Results: Ketamine, NK, DHNK, four of six HNKs, and HK were present during the first 230 minutes postinfusion. Patients with BD had higher plasma concentrations of DHNK, (2S,6S;2R,6R)-HNK, (2S,6R;2R,6S)-HNK, and (2S,5S;2R,5R)-HNK than patients with MDD, who, in turn, had higher concentrations of (2S,6S;2R,6R)-HK. Higher (2S,5S;2R,5R)-HNK concentrations were associated with nonresponse to ketamine in BD patients. Dehydronorketamine, HNK4c, and HNK4f levels were significantly negatively correlated with psychotic and dissociative symptoms at 40 minutes. No relationship was found between cytochrome P450 genes and any of the parameters examined.

Conclusions: A diagnostic difference was observed in the metabolism and disposition of ketamine. Concentrations of (2S,5S;2R,5R)-HNK were related to nonresponse to ketamine in BD. Some hydroxylated metabolites of ketamine correlated with psychotic and dissociative symptoms.

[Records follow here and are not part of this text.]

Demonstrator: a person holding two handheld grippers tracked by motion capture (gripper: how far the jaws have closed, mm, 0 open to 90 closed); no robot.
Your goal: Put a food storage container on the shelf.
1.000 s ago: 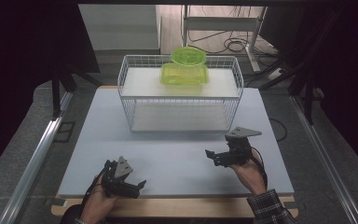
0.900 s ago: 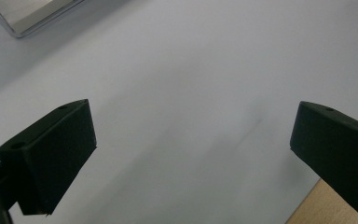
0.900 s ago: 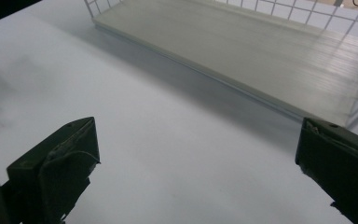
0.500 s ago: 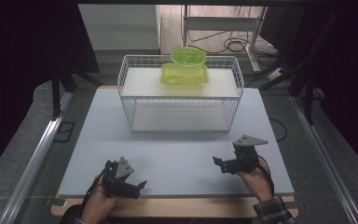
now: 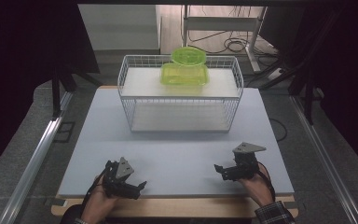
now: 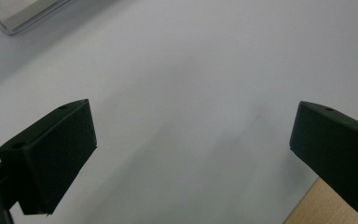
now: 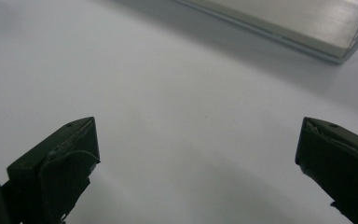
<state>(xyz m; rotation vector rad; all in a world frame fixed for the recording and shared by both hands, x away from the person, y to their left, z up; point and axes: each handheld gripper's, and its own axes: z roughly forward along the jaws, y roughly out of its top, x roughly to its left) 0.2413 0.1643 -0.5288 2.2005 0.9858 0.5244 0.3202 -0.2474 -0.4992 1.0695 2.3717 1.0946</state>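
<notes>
Two grippers rest low at the table's [image 5: 177, 158] near edge, both spread wide and empty: left gripper [image 5: 139, 188], then right gripper [image 5: 220, 169]. Well beyond both, between them, the green container [image 5: 184, 73] sits inside the wire basket [image 5: 135, 100].

Lab test bay: white table [image 5: 177, 154] ringed by dark curtains [image 5: 28, 56], aluminium rails [image 5: 37, 158] at the sides, loose cables [image 5: 235, 44] on the floor behind.

Pale grey bench [image 5: 177, 154] with wooden front edge, standing on grey floor [image 5: 23, 135]. Dark surroundings at both sides; cables [image 5: 233, 44] coiled on lit floor beyond, beside metal frame legs [image 5: 254, 32].
</notes>
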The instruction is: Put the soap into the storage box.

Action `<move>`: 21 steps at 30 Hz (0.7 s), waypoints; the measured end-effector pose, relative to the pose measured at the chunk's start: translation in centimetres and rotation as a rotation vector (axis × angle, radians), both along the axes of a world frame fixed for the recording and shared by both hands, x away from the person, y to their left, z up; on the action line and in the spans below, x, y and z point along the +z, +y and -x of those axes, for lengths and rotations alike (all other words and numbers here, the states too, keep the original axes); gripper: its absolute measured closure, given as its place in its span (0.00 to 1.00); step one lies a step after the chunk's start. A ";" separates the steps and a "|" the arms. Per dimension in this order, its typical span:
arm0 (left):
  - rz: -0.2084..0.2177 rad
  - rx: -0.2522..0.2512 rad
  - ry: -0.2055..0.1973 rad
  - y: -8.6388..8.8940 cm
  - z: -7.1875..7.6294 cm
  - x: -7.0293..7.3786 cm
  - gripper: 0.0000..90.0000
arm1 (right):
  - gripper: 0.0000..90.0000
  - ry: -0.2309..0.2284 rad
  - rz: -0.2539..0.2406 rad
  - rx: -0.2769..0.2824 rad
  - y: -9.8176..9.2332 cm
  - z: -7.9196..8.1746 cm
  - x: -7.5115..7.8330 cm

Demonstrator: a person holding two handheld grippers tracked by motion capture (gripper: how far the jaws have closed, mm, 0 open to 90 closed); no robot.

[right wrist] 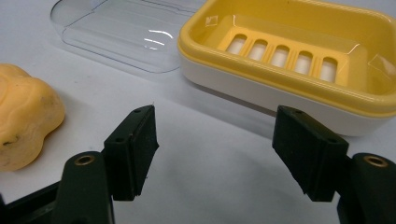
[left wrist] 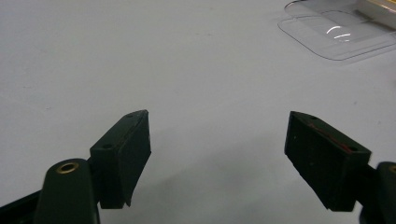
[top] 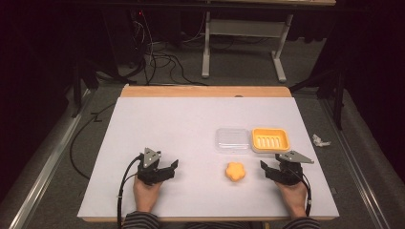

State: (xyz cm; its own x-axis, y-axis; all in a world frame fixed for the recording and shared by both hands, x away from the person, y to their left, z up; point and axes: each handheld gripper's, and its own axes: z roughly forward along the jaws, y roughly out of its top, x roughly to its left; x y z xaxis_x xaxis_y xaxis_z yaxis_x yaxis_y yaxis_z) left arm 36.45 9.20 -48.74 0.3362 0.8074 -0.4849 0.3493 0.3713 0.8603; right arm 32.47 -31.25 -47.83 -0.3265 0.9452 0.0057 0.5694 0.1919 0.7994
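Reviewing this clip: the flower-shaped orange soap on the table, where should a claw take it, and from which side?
Probably across the soap's middle, from above with the jaws closing on opposite sides. It lies flat and low on the table, apart from the clear lid and yellow soap dish, so nothing crowds it. Its lobed edge has notches where pads could seat. The right claw is nearest, open and empty.

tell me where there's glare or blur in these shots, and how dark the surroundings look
High view: the white table is lit while the floor and room around it are dim, and the picture is soft. Left gripper view: a curved highlight glints on the clear lid. Right gripper view: similar glare on that lid, sharp slots in the yellow soap dish, and the orange soap cut off by the left edge.
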 end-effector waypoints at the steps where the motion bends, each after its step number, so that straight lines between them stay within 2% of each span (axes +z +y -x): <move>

Copyright © 2012 Society of Biological Psychiatry. Published by Elsevier Inc. All rights reserved.

Figures

Figure 1

The proposed metabolic pathways of ketamine. DHNK, dehydronorketamine; Ket, ketamine; HK, hydroxyketamine; HNK, hydroxynorketamine; NK, norketamine.

Figure 2

Plasma concentrations of ketamine and its metabolites over time in patients with treatment-resistant depression (bipolar depression [BD] patients [A] and major depressive disorder [MDD] patients [B]). See Table S1 in Supplement 1 for metabolite identification. DHNK, dehydronorketamine; Ket, ketamine; NK, norketamine.

Figure 3

Dehydronorketamine (DHNK) concentrations by response and diagnosis in patients with treatment-resistant depression. Dehydronorketamine plasma concentrations were significantly higher in patients with bipolar depression (BD) than in patients with major depressive disorder (MDD).

Figure 4

Hydroxynorketamine (HNK) 4a plasma concentrations by response and diagnosis in patients with treatment-resistant depression. Hydroxynorketamine 4a plasma concentrations were significantly higher in patients with bipolar depression (BD) than in patients with major depressive disorder (MDD).

Figure 5

Hydroxyketamine (HK) 5a plasma concentrations by response and diagnosis in patients with treatment-resistant depression. Hydroxyketamine 5a plasma concentrations were significantly higher in patients with major depressive disorder (MDD) than in patients with bipolar depression (BD).

Figure 6

Hydroxynorketamine (HNK) 4c plasma concentrations by response and diagnosis in patients with treatment-resistant depression. HNK 4c plasma concentrations were significantly higher in patients with bipolar depression (BD) than in patients with major depressive disorder (MDD). HNK 4c plasma concentrations were also significantly higher in BD patients who did not respond to ketamine than in those who did respond to ketamine.